**EXERCISE GOAL**: Would you retype the listing below word for word, without any of its pictures?

**DATA SECTION**:
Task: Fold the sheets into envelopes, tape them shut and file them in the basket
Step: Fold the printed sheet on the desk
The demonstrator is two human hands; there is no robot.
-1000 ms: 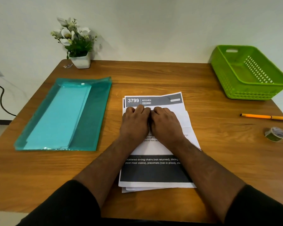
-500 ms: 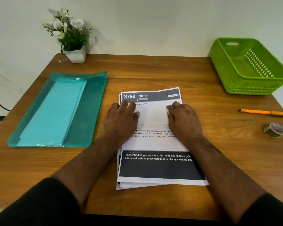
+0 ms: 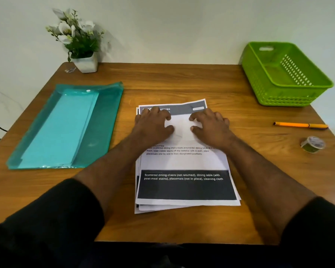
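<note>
- Where both hands press down, wooden tabletop (image 3: 182, 82) spreading out on every side of the fingers.
- Well to the left of the left fingers (image 3: 153, 113), teal plastic folder (image 3: 97, 132) lying flat with a lighter turquoise sheet inside.
- Directly under both hands, stack of printed sheets (image 3: 184, 163), edges slightly fanned; dark header band at the far end just past the fingertips, dark text block at the near end, well back from the fingers toward the body.
- Far right and beyond the right fingers (image 3: 211, 115), green basket (image 3: 269, 93) at the back corner of the tabletop, perforated walls, nothing visible inside.
- Far left and beyond the left fingers, potted plant (image 3: 79, 39) with white flowers in a white pot, against the wall.
- Left hand (image 3: 153, 126) palm down on the upper part of the top sheet, fingers spread and nearly straight, pressing flat, gripping nothing.
- Right hand (image 3: 211, 128) palm down beside it, a bare strip of paper between the two; fingers spread wide and lightly bent, thumb angled inward, pressing the paper, holding nothing.
- Well to the right of the right fingers, orange pen (image 3: 300, 125) lying roughly crosswise on the tabletop.
- Nearer the body than the pen, still well right of the right fingers, small roll of tape (image 3: 312, 144).
- Just beside the plant pot, a tiny shiny item, too small to identify.
</note>
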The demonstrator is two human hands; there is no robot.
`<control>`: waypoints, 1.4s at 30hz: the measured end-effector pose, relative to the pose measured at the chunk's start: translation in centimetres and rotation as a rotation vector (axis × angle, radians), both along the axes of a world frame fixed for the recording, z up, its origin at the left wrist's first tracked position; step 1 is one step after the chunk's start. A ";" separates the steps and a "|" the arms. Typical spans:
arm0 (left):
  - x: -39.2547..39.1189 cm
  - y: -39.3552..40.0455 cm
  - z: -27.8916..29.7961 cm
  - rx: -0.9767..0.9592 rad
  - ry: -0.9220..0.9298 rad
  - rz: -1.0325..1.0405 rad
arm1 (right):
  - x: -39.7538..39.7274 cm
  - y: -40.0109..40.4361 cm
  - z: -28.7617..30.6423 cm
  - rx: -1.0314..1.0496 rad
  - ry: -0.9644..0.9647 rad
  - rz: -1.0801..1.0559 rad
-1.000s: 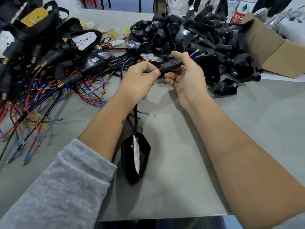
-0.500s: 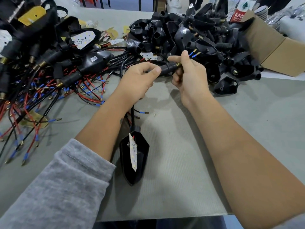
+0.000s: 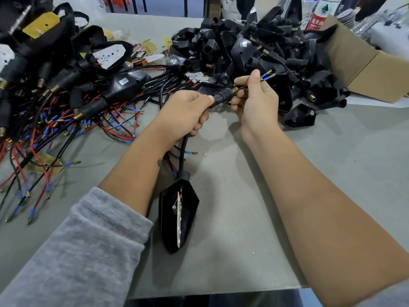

**RESPONSE FOR THIS EXERCISE**:
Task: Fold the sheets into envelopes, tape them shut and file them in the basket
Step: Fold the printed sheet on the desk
The demonstrator is two human hands; there is no robot.
-1000 ms: 
-500 ms: 
+0 ms: 
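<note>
- Where both hands press down, wooden tabletop (image 3: 182, 82) spreading out on every side of the fingers.
- Well to the left of the left fingers (image 3: 153, 113), teal plastic folder (image 3: 97, 132) lying flat with a lighter turquoise sheet inside.
- Directly under both hands, stack of printed sheets (image 3: 184, 163), edges slightly fanned; dark header band at the far end just past the fingertips, dark text block at the near end, well back from the fingers toward the body.
- Far right and beyond the right fingers (image 3: 211, 115), green basket (image 3: 269, 93) at the back corner of the tabletop, perforated walls, nothing visible inside.
- Far left and beyond the left fingers, potted plant (image 3: 79, 39) with white flowers in a white pot, against the wall.
- Left hand (image 3: 153, 126) palm down on the upper part of the top sheet, fingers spread and nearly straight, pressing flat, gripping nothing.
- Right hand (image 3: 211, 128) palm down beside it, a bare strip of paper between the two; fingers spread wide and lightly bent, thumb angled inward, pressing the paper, holding nothing.
- Well to the right of the right fingers, orange pen (image 3: 300, 125) lying roughly crosswise on the tabletop.
- Nearer the body than the pen, still well right of the right fingers, small roll of tape (image 3: 312, 144).
- Just beside the plant pot, a tiny shiny item, too small to identify.
</note>
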The demonstrator is two human hands; there is no robot.
`<control>`: waypoints, 1.4s at 30hz: the measured end-effector pose, relative to the pose measured at the chunk's start: translation in centimetres and rotation as a rotation vector (axis × angle, radians), both along the axes of a world frame fixed for the recording, z up, its origin at the left wrist's first tracked position; step 1 is one step after the chunk's start. A ";" separates the steps and a "|" the arms. Typical spans:
arm0 (left):
  - x: -39.2547..39.1189 cm
  - y: -39.3552..40.0455 cm
  - z: -27.8916..29.7961 cm
  - rx: -0.9767..0.9592 rad
  - ry: -0.9220..0.9298 rad
  - rz: -1.0325..1.0405 rad
arm1 (right):
  - x: -39.7538..39.7274 cm
  - y: -40.0109..40.4361 cm
  - z: -28.7617..30.6423 cm
  - rx: -1.0314..1.0496 rad
  - ry: -0.9644..0.9647 rad
  - rz: -1.0801..1.0559 rad
-1.000s: 
-0.500s: 
+0.000s: 

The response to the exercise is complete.